• TASK INSTRUCTIONS: The lines below, from the one holding "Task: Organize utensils" through the final line, are to be copied exactly, with no other lines and no pictures.

··· GIVEN INFORMATION ···

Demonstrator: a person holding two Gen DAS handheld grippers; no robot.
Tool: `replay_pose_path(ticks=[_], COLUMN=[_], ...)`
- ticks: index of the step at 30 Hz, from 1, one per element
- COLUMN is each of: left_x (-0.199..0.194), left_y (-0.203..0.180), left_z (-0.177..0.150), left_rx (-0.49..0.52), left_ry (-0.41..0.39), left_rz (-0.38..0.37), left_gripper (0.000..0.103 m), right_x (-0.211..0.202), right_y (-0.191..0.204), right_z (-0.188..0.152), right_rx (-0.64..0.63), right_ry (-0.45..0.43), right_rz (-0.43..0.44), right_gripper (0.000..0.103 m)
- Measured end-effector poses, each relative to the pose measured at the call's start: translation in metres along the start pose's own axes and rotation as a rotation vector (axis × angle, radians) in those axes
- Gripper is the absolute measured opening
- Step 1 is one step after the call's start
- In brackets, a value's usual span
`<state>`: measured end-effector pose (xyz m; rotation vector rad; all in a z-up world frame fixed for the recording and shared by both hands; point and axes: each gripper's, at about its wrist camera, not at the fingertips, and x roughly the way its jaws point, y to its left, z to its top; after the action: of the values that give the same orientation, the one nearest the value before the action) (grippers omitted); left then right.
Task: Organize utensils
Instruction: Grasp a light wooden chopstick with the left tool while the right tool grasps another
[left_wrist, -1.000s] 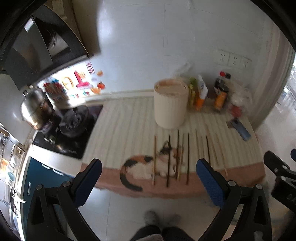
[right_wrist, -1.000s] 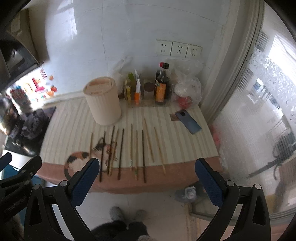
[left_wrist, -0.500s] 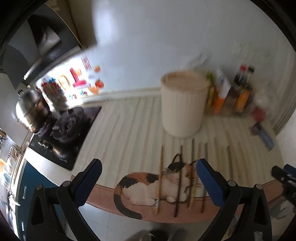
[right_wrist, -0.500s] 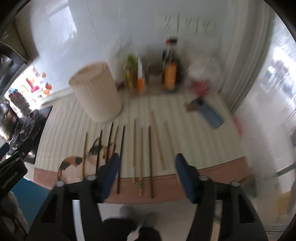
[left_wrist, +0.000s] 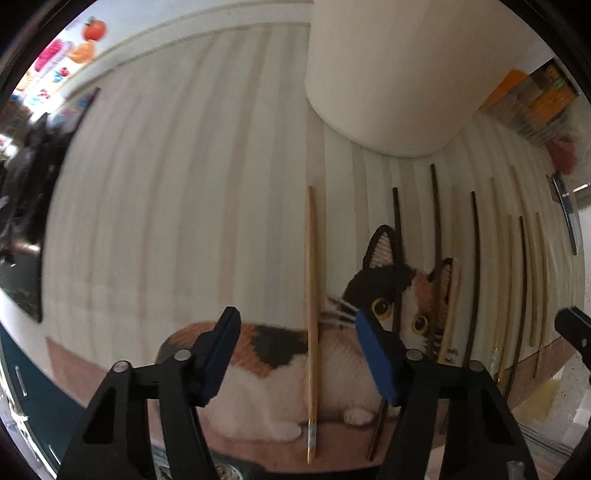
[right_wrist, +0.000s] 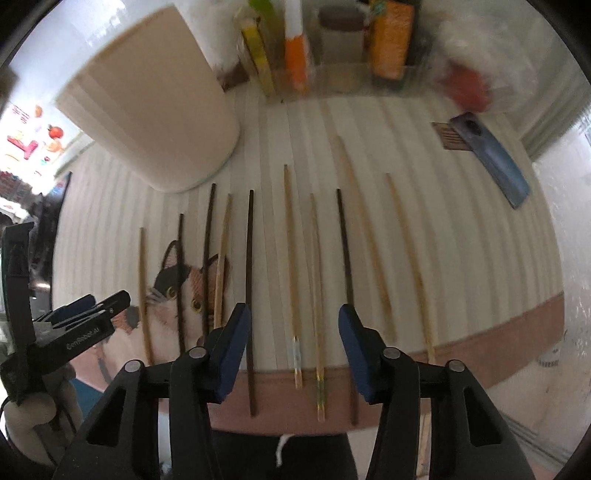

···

• WRITTEN ANSWER:
Task: Organize utensils
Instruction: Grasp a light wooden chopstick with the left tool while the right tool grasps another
[left_wrist, -1.000s] 
[right_wrist, -1.000s] 
[left_wrist, -0.500s] 
[right_wrist, -0.500s] 
[left_wrist, +0.000s] 
[right_wrist, +0.000s] 

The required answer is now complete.